While many high school students are still undecided about their future careers, Nevis senior Josiah Bloom is pursuing his dream of making a difference in the world through law and politics.
He recently returned from a week in Washington, DC, where he attended the Washington Media and Journalism Conference.
A civics class in 2019 sparked Bloom’s interest in law and politics.
“I hope to make a difference in the social justice field,” he said. “In 2020, with the death of George Floyd, I thought that’s why I had to be in this field, to be able to directly help people like that. I come from a racially diverse group of stepfamily members. They are not related by blood, but they’re related. My grandfather is Mexican and I have black and Native American relatives. So we have issues that directly affect us. Seeing it firsthand affected me.”
Bloom is taking college classes while in high school and plans to major in political science when she continues her college education next fall.
“When I graduate from college, I want to go to law school,” she said. “I want to be a civil rights lawyer for a couple of years and then go into politics.”
Josiah Bloom plans to major in political science.
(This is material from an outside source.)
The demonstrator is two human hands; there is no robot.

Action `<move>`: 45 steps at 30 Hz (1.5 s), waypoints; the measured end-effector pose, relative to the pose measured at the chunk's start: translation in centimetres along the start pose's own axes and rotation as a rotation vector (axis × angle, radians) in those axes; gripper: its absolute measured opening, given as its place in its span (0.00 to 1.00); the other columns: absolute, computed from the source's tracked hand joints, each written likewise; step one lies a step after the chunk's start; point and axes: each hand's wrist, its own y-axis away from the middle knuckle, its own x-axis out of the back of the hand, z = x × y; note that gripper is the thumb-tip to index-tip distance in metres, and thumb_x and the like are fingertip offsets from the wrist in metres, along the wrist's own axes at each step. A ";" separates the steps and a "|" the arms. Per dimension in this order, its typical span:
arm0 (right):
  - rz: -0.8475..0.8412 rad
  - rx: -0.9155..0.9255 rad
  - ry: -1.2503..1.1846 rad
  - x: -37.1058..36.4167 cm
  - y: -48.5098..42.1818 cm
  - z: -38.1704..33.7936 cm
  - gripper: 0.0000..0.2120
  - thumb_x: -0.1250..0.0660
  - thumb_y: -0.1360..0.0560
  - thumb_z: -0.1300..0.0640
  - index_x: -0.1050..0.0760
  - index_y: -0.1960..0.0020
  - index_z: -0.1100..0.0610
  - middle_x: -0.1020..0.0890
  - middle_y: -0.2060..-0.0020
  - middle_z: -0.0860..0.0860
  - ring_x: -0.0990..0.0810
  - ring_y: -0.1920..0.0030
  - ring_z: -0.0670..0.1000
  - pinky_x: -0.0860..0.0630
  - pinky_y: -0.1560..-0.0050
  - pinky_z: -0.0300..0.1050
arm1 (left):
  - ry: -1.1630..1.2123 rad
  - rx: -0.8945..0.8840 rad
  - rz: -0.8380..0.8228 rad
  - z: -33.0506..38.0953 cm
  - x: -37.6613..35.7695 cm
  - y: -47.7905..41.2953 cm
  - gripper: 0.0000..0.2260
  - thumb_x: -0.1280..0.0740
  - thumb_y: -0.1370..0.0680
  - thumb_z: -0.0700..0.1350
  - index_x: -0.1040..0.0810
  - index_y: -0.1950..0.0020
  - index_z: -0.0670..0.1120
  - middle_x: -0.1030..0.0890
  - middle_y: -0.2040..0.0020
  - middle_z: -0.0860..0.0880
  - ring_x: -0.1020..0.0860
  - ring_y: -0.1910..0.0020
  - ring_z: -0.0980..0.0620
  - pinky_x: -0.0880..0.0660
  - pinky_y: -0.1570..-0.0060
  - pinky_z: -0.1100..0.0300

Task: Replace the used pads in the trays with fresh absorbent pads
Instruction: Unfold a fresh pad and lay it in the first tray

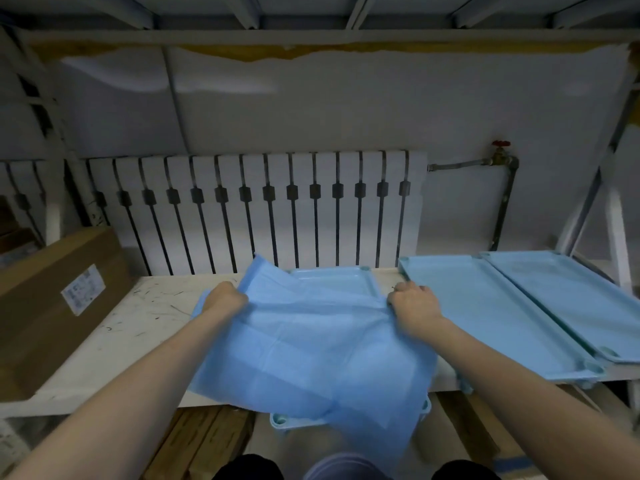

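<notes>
- We have a single view, from a camera worn on the person's head.
- We look forward and down across the white shelf board (138,317) toward the radiator (263,209) behind it.
- We sit close: both forearms run in from the bottom edge, and the left hand (225,299) and right hand (412,306), gripping the blue pad (311,341), fill the middle.
- The wide lens bows straight lines near the edges.

Both bare forearms stretched forward, left angled toward 1 o'clock, right toward 11; left hand (225,299) fisted, knuckles up, gripping pad (311,344) edge; right hand (412,306) fisted likewise on opposite edge, hands apart
</notes>
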 end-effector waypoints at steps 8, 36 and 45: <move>-0.290 0.524 -0.414 0.3 4.4 -4.6 0.06 0.31 0.27 0.55 0.20 0.52 0.55 0.17 0.53 0.50 0.23 0.57 0.47 0.29 0.56 0.40 | -0.012 -0.131 -0.031 -0.2 -1.6 0.7 0.20 0.41 0.25 0.35 0.40 0.34 0.35 0.27 0.53 0.42 0.26 0.49 0.40 0.30 0.57 0.52; -0.129 0.237 -0.336 0.0 5.8 -4.7 0.10 0.42 0.25 0.61 0.32 0.61 0.49 0.20 0.52 0.52 0.24 0.52 0.55 0.34 0.59 0.44 | 0.695 0.129 -0.050 2.1 -0.7 3.2 0.07 0.47 0.24 0.34 0.32 0.60 0.40 0.25 0.68 0.42 0.32 0.75 0.49 0.37 0.71 0.63; -0.155 -0.150 -0.315 3.0 0.0 -0.4 0.08 0.31 0.31 0.69 0.27 0.55 0.62 0.20 0.47 0.60 0.21 0.48 0.59 0.26 0.54 0.47 | 1.082 0.016 0.078 5.4 -1.3 -0.7 0.12 0.44 0.23 0.35 0.26 0.60 0.46 0.22 0.49 0.41 0.20 0.60 0.44 0.28 0.68 0.62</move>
During his trip to DC he learned about journalism, which he said will help him in his career.
Contributed / Josiah Bloom
After receiving an invitation to apply to attend the conference in DC, I knew this was something I wanted to do. “It cost $2,500 plus tickets and things to travel,” he said. “My mom and my grandmother, Jodi Rubio, helped me so I could go.”
Bloom said learning about journalism will help her in her political career.
“We learned a lot about the inside view of how journalism really works from top-notch reporters,” he said. “Brian Lamb, the founder of C-Span, came to talk to us. As a politician, you need to know these things in order to navigate your own career.”
In addition to the sessions and speakers, Bloom said she learned a lot from other students who attended the conference.
“Networking and making connections was definitely the most influential part of the conference,” he said. “I’ve met a lot of great people and we’ll keep in touch.”
The exhibits at the Holocaust Museum, including this one on the shoes of those who lost their lives in the concentration camps, had an impact on Josiah Bloom, who hopes a career in politics or law will help those affected by racism.
Contributed / Josiah Bloom
Touring the Holocaust museum was also a shocking part of the tour. “It was a tough experience, especially since we found out that I have some Jewish ancestry,” she said. “Seeing the shoes, the crematoria, maybe some of my ancestors went through that.”